• _Problem to solve_:
Within the data that follows, set down exactly the lines from the one containing "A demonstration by" through the one containing "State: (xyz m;", both ends included.

Entries taken from a collection:

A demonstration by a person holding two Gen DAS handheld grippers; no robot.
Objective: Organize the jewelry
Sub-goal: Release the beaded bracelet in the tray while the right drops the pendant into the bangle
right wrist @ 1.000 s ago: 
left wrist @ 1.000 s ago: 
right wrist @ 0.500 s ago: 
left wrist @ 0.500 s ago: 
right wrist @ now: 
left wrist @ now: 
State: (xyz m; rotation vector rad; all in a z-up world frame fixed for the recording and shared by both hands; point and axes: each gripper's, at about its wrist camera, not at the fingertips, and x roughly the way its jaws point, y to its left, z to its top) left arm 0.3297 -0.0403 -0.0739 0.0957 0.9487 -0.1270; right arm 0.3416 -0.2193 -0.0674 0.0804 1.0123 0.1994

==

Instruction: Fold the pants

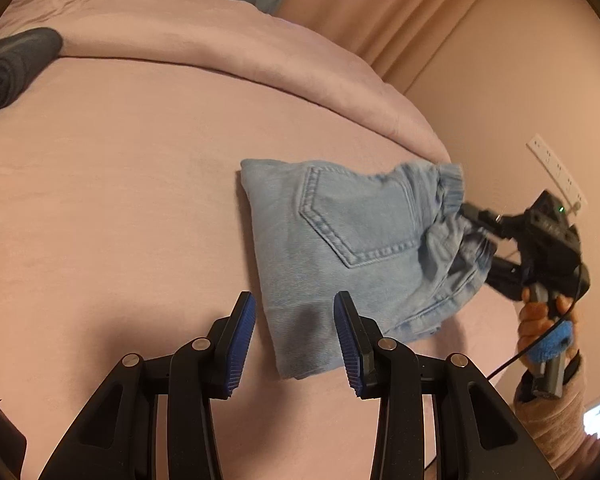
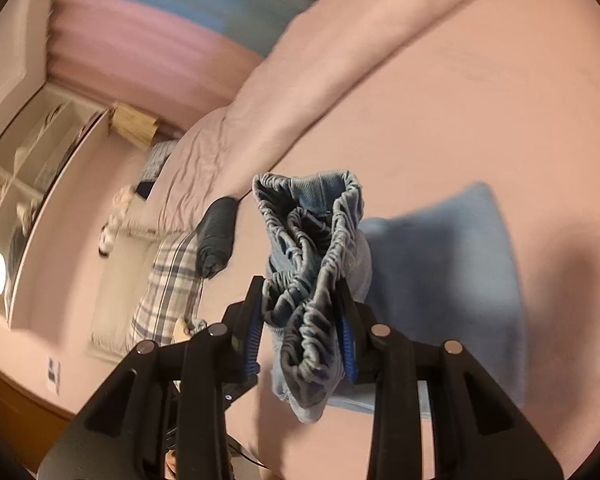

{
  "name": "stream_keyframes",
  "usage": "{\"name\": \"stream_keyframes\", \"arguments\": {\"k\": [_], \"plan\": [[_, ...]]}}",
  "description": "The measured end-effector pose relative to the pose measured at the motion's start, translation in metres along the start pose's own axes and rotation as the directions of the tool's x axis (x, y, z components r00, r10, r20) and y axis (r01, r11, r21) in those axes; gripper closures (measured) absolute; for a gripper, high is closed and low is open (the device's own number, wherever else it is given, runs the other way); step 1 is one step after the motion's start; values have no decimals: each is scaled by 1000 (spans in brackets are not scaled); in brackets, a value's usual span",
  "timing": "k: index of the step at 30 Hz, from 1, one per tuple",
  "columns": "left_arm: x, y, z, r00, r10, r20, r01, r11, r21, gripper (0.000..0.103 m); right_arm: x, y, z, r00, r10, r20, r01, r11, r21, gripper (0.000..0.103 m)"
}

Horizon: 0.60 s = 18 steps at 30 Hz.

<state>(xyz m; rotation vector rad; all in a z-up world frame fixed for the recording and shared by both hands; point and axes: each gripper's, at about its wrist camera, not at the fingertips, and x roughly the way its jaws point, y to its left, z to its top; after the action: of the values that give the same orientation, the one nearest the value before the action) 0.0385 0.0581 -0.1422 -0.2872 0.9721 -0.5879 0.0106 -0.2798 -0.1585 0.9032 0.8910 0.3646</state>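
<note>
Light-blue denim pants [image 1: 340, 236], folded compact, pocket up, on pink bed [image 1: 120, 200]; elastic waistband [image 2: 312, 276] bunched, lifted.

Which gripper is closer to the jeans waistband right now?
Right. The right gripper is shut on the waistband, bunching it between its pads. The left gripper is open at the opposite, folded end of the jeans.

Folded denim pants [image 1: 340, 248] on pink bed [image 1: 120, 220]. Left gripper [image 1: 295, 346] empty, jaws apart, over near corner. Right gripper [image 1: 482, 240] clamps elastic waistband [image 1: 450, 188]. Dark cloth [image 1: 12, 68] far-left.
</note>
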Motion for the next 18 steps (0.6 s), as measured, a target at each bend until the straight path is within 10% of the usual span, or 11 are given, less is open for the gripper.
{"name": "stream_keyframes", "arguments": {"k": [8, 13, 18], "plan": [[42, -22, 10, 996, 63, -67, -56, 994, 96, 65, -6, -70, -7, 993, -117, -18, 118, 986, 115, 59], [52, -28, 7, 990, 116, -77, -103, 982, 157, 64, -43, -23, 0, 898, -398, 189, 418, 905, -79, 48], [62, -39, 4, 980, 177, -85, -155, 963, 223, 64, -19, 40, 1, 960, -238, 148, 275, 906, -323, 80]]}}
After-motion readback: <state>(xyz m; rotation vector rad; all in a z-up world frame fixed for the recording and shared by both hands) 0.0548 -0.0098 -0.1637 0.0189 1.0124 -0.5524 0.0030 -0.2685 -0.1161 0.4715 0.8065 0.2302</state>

• _Response to the task_:
A demonstration by a person holding two Gen DAS handheld grippers; no robot.
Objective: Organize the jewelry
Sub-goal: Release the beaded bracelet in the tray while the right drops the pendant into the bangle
right wrist @ 1.000 s ago: 
left wrist @ 1.000 s ago: 
right wrist @ 0.500 s ago: 
left wrist @ 0.500 s ago: 
right wrist @ now: 
left wrist @ now: 
State: (xyz m; rotation vector rad; all in a z-up world frame fixed for the recording and shared by both hands; point and axes: each gripper's, at about its wrist camera, not at the fingertips, and x roughly the way its jaws point, y to its left, z to its top) left arm 0.3297 -0.0403 -0.0739 0.0957 0.9487 -0.1270; right arm 0.3416 -0.2193 -0.0674 0.0804 1.0123 0.1994

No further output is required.